Ahead of this week’s visit, General Motors and South Korea’s Samsung SDI announced plans to invest more than $3 billion in a new electric vehicle battery cell plant in the United States, which would begin operations in 2026.
“Investment by ROK companies in the United States shows great confidence in the U.S. economy and where the United States is going,” a senior administration official told reporters Tuesday.
Officials framed this week’s state visit as part of a broader effort by the Biden administration to bolster its alliances in the Indo-Pacific to counter Chinese influence.
A senior administration official noted that the state visit will mark the fifth time Biden has met with the leader of South Korea since taking office. Biden will also travel to the region next month for the Group of Seven (G-7) summit, which is being held in Japan.
“It’s important to place this visit in the larger context of President biden taking the necessary steps to really step up our game fundamentally across the Indo-Pacific,” the official said..
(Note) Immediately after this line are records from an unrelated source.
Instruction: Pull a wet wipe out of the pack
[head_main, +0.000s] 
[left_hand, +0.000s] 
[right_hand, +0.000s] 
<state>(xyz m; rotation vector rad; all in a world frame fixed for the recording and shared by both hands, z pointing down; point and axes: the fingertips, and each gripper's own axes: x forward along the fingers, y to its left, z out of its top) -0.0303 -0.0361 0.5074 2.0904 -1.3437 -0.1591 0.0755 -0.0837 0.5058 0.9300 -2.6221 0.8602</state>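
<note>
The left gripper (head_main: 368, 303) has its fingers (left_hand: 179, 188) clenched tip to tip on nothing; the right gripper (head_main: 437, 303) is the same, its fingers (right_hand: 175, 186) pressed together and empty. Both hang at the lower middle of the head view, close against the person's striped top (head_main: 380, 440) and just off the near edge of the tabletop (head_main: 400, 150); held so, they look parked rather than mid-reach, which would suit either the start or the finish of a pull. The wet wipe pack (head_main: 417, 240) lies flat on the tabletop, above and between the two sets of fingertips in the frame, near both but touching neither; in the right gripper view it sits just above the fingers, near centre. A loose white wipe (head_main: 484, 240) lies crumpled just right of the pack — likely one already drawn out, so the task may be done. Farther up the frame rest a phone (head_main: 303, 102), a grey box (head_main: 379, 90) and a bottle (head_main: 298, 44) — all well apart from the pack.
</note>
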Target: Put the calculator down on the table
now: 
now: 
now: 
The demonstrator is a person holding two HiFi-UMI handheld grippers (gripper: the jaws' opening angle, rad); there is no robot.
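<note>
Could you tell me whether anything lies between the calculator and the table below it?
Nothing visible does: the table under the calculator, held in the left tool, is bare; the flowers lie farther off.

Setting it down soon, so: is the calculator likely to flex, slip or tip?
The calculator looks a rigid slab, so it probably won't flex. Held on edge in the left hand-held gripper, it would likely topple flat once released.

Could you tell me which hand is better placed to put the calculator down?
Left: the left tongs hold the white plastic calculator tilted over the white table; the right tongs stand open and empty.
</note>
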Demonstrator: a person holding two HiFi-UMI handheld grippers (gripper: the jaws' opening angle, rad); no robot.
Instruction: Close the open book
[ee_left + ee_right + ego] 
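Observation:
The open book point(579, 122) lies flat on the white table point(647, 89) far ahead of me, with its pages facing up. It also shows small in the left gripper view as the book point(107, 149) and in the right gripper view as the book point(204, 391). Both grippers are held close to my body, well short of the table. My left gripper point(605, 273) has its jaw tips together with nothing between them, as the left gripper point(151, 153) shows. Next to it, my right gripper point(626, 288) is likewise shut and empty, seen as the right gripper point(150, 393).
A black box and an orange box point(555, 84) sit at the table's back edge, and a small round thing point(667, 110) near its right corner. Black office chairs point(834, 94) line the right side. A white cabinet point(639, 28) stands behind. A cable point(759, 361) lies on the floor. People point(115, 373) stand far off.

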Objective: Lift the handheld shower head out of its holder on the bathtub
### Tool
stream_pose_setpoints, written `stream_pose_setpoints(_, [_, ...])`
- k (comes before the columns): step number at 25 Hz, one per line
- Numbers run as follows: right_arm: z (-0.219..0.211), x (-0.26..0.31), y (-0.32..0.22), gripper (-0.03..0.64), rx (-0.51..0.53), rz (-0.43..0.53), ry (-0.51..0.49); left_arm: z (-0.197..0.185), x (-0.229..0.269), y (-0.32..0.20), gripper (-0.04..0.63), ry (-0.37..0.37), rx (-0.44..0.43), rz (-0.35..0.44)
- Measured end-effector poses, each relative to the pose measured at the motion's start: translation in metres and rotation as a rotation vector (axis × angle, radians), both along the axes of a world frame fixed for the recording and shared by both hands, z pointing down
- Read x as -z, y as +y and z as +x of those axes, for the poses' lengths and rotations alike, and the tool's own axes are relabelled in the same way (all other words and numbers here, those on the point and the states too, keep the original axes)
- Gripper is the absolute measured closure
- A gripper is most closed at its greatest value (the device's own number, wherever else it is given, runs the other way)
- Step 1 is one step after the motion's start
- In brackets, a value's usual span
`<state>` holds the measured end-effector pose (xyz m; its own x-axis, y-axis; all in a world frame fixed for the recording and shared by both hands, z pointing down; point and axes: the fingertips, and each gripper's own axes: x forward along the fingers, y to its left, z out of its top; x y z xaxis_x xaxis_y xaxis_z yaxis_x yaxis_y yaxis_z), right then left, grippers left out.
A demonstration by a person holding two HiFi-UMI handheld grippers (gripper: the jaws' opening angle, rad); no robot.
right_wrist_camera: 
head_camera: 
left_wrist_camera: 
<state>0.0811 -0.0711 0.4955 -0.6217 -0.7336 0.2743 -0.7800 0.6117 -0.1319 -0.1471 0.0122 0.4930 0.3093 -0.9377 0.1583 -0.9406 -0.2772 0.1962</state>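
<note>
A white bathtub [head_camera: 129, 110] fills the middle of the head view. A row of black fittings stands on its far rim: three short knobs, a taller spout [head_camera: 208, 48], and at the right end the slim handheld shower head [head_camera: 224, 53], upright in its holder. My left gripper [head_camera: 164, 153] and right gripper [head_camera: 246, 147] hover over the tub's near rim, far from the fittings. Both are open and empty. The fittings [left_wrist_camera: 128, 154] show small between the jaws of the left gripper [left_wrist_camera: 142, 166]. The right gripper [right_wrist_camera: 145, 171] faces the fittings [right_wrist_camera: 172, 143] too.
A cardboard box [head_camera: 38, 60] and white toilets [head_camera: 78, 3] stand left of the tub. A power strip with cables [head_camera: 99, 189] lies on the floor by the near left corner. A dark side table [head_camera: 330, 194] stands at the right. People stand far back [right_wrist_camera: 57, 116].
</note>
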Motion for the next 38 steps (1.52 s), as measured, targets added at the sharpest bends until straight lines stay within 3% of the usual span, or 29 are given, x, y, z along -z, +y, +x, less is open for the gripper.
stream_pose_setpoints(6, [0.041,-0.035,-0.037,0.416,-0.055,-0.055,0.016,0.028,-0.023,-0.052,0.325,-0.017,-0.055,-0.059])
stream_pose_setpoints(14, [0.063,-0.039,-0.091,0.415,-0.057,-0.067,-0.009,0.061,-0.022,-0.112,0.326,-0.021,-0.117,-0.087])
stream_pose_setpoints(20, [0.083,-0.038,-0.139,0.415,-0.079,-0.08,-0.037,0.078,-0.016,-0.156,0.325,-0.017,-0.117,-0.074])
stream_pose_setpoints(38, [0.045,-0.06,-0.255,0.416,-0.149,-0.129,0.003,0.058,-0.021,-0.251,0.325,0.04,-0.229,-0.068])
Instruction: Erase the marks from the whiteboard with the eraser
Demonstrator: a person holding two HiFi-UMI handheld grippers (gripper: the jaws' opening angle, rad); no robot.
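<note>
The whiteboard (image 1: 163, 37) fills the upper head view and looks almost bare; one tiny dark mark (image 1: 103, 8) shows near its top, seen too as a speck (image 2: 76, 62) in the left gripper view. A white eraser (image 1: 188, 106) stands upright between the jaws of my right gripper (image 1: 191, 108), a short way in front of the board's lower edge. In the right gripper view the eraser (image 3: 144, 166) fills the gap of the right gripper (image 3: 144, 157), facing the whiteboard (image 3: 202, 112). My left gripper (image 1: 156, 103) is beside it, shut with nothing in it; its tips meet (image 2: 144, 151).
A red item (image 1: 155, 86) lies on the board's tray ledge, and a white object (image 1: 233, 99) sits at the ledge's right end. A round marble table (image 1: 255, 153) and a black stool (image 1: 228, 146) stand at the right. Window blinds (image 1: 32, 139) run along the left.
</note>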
The senior administration official noted the Biden administration has worked with South Korea to redirect some of its economic and technology investments that have previously gone to China so that they now go to the United States.
And Sullivan on Monday celebrated that Yoon “has also shown determination and courage in his moves to improve ties between the ROK and Japan, an issue that has long been of deep interest to President Biden.”
Biden and Yoon will hold a joint press conference with reporters from both nations on Wednesday, which is common during state visits but has become less of a staple of foreign leader visits under the Biden administration.
White House reporters have pressed Jean-Pierre and other administration officials in recent weeks over the lack of formal press conferences with Biden, which have in the past been standard during foreign leader visits. Jean-Pierre has typically said it is a joint decision made with the visiting foreign leader.
Biden has in the past few months hosted foreign leaders from Brazil, Ireland and Colombia, but has not held a joint press conference with any of them. He also did not hold a press conference during a recent trip to the United Kingdom and the Republic of Ireland.
In some cases, such as when the Colombian president visited last week, foreign leaders have opted to speak to reporters solo outside the West Wing.